Task item >>
Using the data that follows, give the number of lines in which the word "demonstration" occurs. Write only the number.

[Records from a data source]
+-------+

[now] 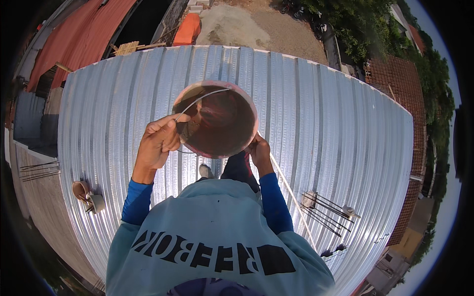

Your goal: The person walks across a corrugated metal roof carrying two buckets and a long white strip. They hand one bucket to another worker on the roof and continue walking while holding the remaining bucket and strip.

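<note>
above ribbed metal sheets (316,123), the left hand's (159,142) fingers pinch the wire handle (202,96) of a bucket (243,114), while the right hand (259,149) touches its side, fingers too hidden to tell.

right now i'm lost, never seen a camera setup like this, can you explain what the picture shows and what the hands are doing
There is no machine here, just two bare hands. The picture comes from a wide camera worn on the head, looking down, so straight edges look bent. The left hand pinches a thin grey wire handle. It belongs to a round reddish-brown bucket, its open top facing the camera. The right hand holds the bucket's right side, fingers partly hidden. Below is a silvery ribbed metal deck, with thin dark rods showing at right and a small brownish round object at left, too small to identify.
</note>
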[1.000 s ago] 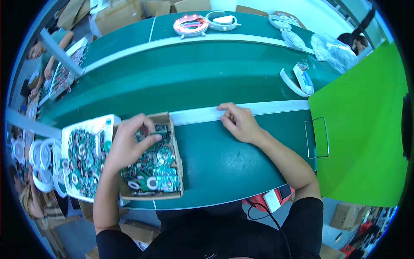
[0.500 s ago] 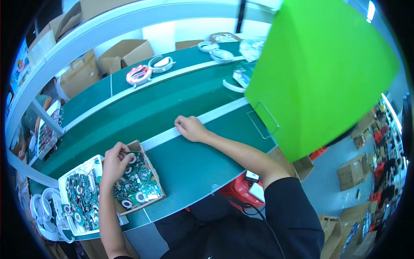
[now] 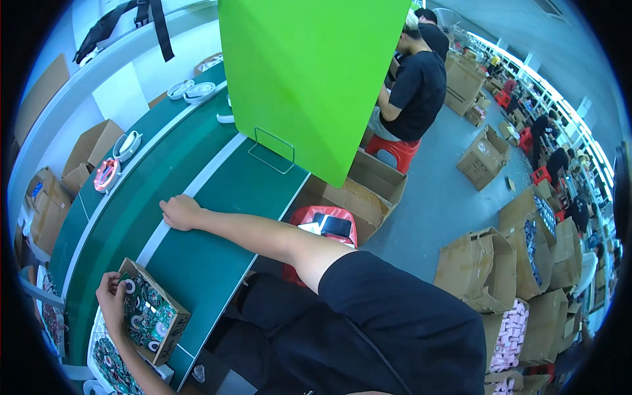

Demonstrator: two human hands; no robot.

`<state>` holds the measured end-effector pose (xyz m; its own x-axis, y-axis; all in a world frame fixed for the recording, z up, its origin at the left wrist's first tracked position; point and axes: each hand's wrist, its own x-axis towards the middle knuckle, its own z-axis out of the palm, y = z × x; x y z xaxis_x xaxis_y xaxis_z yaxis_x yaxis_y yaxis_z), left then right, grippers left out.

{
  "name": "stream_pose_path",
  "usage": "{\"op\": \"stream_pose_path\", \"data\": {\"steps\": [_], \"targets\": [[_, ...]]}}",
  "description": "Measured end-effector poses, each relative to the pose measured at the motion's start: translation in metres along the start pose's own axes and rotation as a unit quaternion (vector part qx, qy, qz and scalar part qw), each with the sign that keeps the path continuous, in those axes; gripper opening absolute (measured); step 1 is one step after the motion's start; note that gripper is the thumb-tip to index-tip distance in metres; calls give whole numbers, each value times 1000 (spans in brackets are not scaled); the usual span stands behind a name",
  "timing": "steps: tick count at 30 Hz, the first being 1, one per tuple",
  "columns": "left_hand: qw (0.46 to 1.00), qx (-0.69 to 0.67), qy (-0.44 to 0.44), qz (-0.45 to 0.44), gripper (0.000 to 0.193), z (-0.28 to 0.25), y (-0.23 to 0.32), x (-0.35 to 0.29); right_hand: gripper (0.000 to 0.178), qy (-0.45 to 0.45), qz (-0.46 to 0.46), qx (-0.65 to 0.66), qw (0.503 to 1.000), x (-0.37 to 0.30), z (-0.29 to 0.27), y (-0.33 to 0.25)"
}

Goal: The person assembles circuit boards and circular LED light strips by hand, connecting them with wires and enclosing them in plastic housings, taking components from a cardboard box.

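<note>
A cardboard box (image 3: 174, 334), oblong, brown and matte, is sitting on the smooth green tabletop (image 3: 201, 276) toward the person's left. It is holding a jumbled heap of circuit boards (image 3: 146, 309), flat, green and glossy, several of them carrying round pale rings (image 3: 130, 286). Just beside the box, a white tray (image 3: 91, 347) is bearing more such boards, the left forearm (image 3: 135, 365) partly covering it.

The left hand (image 3: 110, 299) is reaching over the box's edge, its fingers bending down by one of the rings; at this small size I cannot fairly tell how far open its grip is, or whether it is pinching a board or only touching one. The right hand (image 3: 181, 212) is resting on the straight white strip (image 3: 212, 171), well apart from the box, its grip folding into a narrow, loose curl (the back of the hand is showing).

Farther off, a ring-shaped lamp (image 3: 107, 176) is glowing pinkish red, and a smooth lime-green panel (image 3: 309, 79) is standing at the tabletop's far end.
</note>
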<state>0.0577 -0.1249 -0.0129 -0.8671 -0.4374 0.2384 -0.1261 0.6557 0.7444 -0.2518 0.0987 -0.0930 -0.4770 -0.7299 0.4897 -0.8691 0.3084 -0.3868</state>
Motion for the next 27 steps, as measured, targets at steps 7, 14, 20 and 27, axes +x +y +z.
{"op": "stream_pose_path", "data": {"steps": [7,14,20,27], "targets": [[997,58,-39,-29,30,2,31,-9,26,-27,3,-4,1000,-5,2,1],[993,97,-59,-33,36,6,21,-12,23,-48,2,21,999,-2,9,-3],[995,65,-65,-33,34,10,8,-9,23,62,-115,-19,991,-3,12,4],[994,66,-67,-51,33,15,5,-6,16,75,-175,-3,982,-5,16,16]]}}
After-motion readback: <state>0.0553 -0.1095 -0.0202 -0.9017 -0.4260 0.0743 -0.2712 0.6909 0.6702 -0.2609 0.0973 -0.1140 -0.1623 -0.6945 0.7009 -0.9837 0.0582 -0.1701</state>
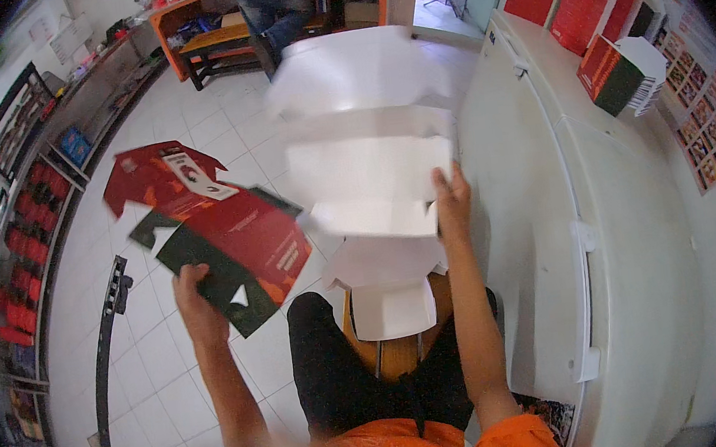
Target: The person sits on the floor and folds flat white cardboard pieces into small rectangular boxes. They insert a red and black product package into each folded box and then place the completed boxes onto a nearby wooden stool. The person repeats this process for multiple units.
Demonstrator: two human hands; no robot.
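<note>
Above the person's dark knees (311,320), two big bits of flat card are up in the air, one for each hand. The left hand (196,306) has a red and green sheet (244,222) by its near green edge. Its thumb lies on top, and the other fingers seem tucked below, so the hand is almost closed, with just thin card in its pinch. The right hand (453,200) pinches a white sheet (369,165) by its right edge, near the low corner. That hand is almost closed too, but I can't see all its fingers. The white sheet is blurry, so I can't tell if it is one piece or more. I can't tell if the two sheets touch, either. Holding just the edges probably leaves the cut flaps free, so they don't get bent. The arms may be up high because the sheets are wide and need room over the lap. More white card (393,310) lies on a wooden stool (360,345) between the knees, maybe because that spot is easy to reach. To the right is a long white chest (520,145). On top of it, by the wall, sits a red, green and white box (622,78), likely put there to be out of the way.
</note>
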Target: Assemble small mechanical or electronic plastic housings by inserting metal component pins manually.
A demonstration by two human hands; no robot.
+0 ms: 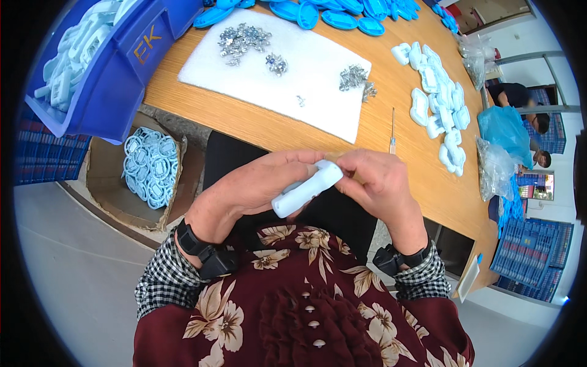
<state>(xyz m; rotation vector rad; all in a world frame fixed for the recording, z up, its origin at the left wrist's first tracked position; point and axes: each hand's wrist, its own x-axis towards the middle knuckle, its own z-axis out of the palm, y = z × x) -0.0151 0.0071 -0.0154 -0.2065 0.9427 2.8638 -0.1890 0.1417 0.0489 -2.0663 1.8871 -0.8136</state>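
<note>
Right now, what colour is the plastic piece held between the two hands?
Pale blue, nearly white: the plastic piece is gripped by the left hand and right hand, seen in the head view.

Open wood ahead, clutter around it

A bare strip of table (373, 131) lies between the white pad (306, 67) and the pale blue shells (440, 101), with only a thin tool (392, 131) on it. Metal clips (244, 40) dot the pad; a blue bin (116, 67) blocks the left, and bags (498, 165), perhaps plastic, crowd the right edge.
</note>
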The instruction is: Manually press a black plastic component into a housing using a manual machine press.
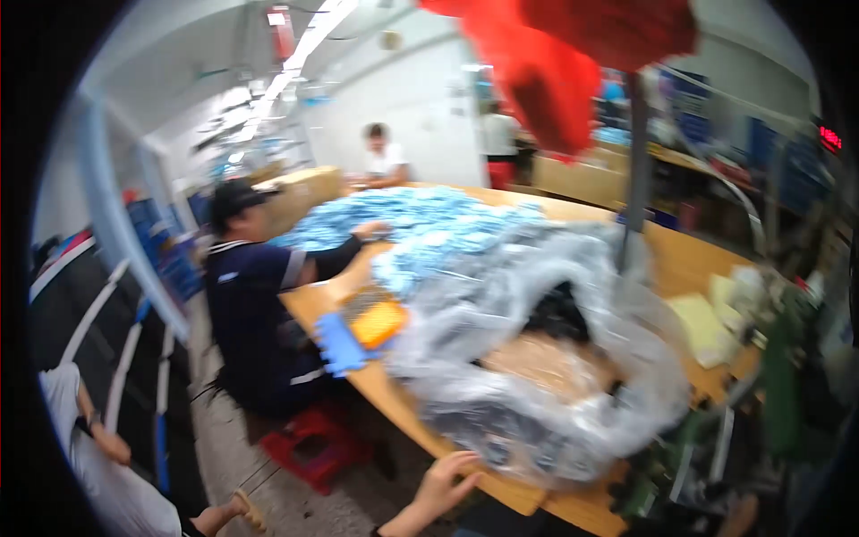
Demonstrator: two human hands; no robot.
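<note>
My left hand (445, 486) comes in from the lower edge, its fingers apart and nothing seen in it. It is at the near edge of the wooden table (394, 398), beside a big clear plastic bag (447, 380); whether it touches either is hard to tell. Tan and black items (548, 365) show through the bag's open mouth, too blurred to name. I cannot make out my right hand; a brownish blur at the lower right is too unclear to name.
A heap of light-blue pieces (420, 215) covers the far tabletop. A seated co-worker (259, 304) reaches into it, beside a yellow tray (376, 322) on a blue mat (338, 345). Red cloth (546, 72) hangs above. Dark green machinery (778, 385) stands right, a red stool (313, 447) left.
</note>
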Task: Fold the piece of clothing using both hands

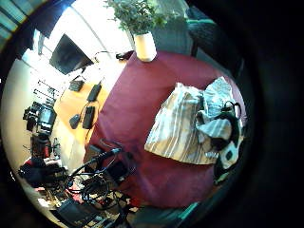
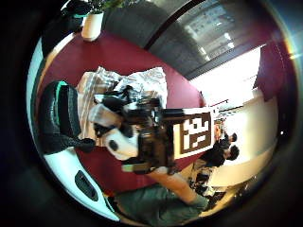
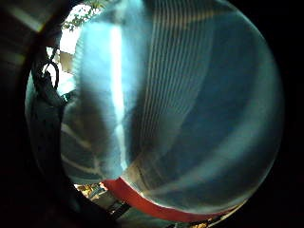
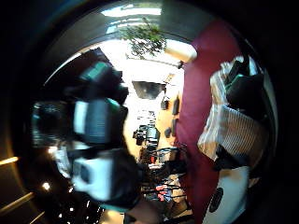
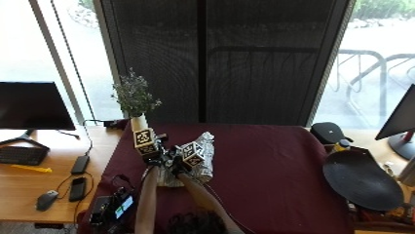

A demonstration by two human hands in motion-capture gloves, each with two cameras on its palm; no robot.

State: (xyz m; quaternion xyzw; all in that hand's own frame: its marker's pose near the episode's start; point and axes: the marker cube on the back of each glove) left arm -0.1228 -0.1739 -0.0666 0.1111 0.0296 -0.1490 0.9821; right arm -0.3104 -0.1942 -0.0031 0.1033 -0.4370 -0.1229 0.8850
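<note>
The person's two forearms reach up over the near edge of the dark red tablecloth [image 5: 272, 161]. Just beyond them lies the striped piece of clothing [image 5: 202, 161], a crumpled heap toward the table's left side, its long axis running away from the person toward the window. The right hand [image 5: 185, 163] rests on it, fabric filling its palm view; the left hand [image 5: 152, 155] hovers beside. Whether either hand's fingers are curled or straight cannot be told. A potted plant [image 5: 135, 105] stands at the table's far left corner

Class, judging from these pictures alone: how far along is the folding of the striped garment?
Done: the striped garment lies bunched into a compact, uneven bundle on the maroon table. In hand: the right hand rests on its edge; the left hand hovers above. Left: flattening and squaring the folds.
</note>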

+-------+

Reply to the task >>
2